*What to produce:* Exactly the lines from the top of the records below through the one containing "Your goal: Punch" must be set down, with no line added or dropped.

*Data for this task:*
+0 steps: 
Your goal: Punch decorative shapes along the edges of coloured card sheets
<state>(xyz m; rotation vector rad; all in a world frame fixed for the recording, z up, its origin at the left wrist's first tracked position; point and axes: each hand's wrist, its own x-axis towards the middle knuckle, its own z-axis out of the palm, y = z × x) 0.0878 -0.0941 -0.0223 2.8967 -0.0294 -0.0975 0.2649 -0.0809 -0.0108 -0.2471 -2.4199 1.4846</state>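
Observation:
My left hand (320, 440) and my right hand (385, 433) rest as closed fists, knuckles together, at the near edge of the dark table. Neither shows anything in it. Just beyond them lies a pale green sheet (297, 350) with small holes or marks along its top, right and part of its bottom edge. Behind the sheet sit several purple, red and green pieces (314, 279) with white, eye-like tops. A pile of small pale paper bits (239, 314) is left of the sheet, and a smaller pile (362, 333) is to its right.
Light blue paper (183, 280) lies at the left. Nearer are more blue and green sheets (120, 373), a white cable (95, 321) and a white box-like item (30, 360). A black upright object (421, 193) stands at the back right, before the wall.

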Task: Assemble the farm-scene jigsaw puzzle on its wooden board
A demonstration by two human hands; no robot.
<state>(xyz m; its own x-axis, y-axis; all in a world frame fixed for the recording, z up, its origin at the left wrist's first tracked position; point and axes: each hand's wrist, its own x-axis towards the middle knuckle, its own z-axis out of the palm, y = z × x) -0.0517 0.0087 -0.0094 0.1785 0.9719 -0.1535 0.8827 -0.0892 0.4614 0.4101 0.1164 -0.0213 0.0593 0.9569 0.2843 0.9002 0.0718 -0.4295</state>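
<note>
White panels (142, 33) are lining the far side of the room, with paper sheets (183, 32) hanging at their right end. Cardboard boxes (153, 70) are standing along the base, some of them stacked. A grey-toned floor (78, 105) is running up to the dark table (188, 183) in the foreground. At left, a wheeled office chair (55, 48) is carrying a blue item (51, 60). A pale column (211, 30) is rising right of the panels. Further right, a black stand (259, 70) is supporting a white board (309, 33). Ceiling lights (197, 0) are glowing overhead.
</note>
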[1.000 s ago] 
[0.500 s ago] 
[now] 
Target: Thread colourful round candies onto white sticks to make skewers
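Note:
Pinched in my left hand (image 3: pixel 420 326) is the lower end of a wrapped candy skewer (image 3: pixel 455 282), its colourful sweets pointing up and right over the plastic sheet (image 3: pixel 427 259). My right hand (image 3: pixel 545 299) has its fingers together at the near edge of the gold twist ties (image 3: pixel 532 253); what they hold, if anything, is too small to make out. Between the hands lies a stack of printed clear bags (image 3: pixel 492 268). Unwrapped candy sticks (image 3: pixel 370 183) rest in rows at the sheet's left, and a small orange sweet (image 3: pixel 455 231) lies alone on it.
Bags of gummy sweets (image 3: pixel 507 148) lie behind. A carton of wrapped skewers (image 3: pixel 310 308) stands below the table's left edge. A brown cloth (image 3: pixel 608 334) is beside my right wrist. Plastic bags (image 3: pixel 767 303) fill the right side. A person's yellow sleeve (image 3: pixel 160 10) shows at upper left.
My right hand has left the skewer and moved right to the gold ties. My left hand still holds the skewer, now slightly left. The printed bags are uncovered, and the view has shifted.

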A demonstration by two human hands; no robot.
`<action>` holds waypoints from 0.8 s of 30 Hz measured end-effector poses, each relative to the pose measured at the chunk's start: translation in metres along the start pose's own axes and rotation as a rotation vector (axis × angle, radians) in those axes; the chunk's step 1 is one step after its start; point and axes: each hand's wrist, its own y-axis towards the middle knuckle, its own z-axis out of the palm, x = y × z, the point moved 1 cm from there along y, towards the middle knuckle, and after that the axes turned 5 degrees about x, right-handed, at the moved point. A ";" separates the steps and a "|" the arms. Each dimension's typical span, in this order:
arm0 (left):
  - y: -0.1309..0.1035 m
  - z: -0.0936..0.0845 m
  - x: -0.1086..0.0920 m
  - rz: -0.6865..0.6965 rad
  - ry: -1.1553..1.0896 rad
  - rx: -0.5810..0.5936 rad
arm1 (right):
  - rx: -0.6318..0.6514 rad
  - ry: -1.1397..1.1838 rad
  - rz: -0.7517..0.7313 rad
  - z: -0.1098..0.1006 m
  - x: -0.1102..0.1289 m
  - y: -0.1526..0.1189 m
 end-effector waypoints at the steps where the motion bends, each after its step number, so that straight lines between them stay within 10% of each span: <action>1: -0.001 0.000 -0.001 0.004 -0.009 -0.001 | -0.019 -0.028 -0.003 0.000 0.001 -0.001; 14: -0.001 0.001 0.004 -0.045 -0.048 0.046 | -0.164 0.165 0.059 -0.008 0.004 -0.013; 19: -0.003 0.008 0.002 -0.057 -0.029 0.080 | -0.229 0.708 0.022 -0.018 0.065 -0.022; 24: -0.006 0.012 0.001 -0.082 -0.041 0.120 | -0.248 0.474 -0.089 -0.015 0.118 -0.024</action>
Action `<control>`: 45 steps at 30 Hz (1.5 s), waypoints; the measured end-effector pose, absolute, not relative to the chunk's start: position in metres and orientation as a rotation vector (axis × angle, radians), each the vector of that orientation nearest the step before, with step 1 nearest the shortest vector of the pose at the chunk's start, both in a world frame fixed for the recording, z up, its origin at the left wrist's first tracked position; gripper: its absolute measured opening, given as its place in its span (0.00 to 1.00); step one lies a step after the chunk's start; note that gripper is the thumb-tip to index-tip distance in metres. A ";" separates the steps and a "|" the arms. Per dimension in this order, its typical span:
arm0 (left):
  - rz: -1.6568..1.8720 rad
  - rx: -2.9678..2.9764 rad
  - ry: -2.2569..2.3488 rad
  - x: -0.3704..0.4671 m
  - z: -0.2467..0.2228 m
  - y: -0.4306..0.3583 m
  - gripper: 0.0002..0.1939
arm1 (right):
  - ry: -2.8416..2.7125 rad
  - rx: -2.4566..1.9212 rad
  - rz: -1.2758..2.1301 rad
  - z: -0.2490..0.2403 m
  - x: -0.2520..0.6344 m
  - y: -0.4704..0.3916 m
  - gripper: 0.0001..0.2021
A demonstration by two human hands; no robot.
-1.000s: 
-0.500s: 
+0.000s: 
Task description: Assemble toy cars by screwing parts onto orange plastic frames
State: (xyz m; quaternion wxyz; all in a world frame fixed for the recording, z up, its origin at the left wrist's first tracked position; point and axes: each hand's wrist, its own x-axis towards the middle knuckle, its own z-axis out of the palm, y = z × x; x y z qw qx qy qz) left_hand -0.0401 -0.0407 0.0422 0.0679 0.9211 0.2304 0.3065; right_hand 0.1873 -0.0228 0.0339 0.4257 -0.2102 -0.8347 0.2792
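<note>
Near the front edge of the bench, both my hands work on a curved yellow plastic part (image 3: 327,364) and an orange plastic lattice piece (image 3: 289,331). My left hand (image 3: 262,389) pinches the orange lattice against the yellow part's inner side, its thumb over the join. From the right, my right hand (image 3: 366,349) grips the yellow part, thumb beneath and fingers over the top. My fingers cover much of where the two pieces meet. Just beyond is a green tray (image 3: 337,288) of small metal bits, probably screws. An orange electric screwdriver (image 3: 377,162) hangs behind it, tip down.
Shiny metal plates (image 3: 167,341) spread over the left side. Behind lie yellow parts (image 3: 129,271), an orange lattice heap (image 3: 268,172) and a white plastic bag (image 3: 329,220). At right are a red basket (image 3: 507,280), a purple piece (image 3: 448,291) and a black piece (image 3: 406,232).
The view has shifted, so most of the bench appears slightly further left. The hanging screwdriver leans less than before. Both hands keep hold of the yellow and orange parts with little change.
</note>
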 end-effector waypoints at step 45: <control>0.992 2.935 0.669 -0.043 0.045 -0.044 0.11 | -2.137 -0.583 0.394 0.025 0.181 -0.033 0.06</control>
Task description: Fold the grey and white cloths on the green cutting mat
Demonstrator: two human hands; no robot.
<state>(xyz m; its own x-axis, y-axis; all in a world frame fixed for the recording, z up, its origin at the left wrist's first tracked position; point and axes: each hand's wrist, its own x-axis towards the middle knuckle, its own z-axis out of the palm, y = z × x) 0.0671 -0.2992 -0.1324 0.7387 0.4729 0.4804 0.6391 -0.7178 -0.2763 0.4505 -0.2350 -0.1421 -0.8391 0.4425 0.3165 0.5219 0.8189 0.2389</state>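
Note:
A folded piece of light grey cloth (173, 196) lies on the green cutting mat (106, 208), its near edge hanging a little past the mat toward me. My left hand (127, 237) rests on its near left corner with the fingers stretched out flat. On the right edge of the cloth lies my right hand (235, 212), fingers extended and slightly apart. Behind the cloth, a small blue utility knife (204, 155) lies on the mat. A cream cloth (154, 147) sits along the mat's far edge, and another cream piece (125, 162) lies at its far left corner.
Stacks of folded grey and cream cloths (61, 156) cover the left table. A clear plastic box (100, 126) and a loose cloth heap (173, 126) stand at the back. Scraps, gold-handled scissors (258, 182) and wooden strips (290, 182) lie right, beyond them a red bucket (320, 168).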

*Exercise answer:*
+0 steps: 
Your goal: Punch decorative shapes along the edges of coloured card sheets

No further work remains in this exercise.